● Goal of the exercise:
In the material below, count the lines where the word "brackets" appears. Nothing but the number, please.

● Given records:
"""

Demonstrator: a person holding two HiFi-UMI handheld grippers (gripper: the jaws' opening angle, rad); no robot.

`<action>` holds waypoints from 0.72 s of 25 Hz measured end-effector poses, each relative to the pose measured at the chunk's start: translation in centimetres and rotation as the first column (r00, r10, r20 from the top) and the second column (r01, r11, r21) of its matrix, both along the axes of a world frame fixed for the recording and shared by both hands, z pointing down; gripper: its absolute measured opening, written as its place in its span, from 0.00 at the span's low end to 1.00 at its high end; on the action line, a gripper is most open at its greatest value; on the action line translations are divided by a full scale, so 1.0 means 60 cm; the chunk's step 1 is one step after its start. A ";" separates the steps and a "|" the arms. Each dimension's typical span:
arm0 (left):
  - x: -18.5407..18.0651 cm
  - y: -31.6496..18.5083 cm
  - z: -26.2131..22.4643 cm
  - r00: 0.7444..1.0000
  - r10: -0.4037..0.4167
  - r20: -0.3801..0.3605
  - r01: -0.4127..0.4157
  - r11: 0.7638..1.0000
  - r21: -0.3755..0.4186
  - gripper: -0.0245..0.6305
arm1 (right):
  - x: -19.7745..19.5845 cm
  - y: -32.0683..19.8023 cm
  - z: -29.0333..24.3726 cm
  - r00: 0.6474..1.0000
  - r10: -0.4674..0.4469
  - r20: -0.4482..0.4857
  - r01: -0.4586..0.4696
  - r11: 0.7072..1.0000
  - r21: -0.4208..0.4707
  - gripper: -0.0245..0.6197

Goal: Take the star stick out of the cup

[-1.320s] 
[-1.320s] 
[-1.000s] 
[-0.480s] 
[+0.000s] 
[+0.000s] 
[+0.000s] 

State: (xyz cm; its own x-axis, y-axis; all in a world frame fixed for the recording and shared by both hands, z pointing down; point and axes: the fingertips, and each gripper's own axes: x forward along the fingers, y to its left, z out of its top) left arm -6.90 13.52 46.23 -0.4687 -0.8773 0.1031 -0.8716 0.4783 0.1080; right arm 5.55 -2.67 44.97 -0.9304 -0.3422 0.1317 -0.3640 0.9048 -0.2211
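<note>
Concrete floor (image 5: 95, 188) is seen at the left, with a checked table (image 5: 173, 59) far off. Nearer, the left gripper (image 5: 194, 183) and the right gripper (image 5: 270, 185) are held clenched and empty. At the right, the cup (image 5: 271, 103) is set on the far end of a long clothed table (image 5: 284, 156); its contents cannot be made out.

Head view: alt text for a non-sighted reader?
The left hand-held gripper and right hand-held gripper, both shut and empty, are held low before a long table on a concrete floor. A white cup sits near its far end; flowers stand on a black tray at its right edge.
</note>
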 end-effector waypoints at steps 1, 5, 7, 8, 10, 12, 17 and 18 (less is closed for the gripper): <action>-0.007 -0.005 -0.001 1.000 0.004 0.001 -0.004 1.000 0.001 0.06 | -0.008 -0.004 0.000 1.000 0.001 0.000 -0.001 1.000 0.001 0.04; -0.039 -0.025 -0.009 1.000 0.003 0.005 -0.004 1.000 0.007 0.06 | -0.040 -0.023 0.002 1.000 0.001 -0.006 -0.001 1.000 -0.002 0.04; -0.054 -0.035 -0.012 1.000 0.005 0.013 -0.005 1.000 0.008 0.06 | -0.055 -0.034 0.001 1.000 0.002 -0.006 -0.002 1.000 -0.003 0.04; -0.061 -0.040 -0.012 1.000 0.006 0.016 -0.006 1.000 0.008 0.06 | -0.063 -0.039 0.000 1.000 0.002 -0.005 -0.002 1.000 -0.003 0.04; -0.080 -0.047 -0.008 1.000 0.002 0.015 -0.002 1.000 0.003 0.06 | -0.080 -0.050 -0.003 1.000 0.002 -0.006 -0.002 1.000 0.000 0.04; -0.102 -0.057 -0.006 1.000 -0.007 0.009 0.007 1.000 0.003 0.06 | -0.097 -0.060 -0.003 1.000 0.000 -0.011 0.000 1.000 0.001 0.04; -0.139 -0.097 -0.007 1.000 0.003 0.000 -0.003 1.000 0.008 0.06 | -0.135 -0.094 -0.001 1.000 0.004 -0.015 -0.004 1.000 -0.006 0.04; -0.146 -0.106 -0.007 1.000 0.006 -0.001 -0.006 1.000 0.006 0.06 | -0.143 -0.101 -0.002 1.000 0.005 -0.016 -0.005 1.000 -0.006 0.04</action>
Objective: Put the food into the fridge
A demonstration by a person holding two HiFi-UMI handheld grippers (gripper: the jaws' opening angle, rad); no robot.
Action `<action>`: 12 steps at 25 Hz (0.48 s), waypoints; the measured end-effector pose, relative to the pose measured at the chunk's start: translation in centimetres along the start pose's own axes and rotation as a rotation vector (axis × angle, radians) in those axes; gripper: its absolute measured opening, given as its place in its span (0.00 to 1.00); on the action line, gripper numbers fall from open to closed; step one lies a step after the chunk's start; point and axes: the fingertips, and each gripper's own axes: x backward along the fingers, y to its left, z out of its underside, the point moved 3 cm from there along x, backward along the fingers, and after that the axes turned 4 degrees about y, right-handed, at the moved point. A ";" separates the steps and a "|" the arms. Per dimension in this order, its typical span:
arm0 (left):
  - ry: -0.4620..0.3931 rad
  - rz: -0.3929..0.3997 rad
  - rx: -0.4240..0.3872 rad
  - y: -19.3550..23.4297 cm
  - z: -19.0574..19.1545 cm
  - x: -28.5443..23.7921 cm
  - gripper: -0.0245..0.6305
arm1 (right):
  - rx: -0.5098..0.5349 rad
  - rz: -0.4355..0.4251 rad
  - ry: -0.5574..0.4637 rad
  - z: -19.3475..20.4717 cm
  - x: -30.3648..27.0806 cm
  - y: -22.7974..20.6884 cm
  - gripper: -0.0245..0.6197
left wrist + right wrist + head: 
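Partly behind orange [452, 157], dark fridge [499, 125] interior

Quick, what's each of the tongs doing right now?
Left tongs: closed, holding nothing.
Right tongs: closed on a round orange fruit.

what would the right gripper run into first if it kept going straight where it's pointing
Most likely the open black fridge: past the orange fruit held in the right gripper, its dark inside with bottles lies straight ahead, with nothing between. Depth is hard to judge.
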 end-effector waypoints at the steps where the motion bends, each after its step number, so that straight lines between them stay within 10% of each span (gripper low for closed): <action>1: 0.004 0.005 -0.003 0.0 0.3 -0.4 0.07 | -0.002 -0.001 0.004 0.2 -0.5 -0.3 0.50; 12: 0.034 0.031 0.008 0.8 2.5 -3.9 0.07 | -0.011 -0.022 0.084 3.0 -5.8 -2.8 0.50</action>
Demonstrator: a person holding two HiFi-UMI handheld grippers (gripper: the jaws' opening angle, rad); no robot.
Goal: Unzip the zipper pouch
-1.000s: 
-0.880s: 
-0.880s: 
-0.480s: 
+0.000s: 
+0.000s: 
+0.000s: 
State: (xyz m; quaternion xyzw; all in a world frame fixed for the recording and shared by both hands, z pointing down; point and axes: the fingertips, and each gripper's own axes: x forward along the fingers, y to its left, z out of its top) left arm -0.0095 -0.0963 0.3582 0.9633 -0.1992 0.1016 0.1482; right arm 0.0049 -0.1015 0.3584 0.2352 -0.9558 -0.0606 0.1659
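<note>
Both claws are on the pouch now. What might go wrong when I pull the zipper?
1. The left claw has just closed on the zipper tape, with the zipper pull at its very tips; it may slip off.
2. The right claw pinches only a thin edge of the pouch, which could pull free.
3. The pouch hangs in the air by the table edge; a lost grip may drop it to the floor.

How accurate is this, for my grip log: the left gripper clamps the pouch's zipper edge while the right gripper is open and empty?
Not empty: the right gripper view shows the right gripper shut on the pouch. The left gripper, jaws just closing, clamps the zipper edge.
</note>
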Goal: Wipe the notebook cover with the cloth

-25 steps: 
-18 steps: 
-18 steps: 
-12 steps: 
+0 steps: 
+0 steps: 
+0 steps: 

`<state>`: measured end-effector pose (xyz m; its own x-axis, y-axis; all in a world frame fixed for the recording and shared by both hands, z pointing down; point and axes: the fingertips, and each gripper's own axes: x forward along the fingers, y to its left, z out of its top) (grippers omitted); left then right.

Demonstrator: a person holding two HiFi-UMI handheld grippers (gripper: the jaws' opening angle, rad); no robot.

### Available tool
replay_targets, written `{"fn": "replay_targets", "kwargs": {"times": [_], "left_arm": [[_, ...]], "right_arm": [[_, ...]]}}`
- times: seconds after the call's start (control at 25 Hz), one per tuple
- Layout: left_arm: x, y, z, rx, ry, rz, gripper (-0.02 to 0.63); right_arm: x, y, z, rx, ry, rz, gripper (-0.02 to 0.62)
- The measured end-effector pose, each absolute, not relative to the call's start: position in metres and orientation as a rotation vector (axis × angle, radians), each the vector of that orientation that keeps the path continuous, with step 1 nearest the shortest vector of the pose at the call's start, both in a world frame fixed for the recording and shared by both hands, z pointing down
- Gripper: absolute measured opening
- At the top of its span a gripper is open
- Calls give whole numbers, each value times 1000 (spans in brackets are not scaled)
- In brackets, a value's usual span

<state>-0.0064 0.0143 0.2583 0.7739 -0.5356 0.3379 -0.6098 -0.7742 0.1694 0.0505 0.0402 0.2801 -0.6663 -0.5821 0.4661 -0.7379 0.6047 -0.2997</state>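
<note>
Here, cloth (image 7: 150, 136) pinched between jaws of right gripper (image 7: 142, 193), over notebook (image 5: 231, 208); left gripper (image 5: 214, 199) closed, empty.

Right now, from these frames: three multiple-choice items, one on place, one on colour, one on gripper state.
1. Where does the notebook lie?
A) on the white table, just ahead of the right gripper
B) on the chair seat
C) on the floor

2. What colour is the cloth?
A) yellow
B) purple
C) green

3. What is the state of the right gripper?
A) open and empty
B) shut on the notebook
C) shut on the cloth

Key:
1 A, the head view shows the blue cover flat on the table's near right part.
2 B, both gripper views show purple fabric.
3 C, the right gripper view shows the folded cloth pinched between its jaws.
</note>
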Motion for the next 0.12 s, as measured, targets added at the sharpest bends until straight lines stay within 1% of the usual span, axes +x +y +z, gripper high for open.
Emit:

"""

● Your response:
2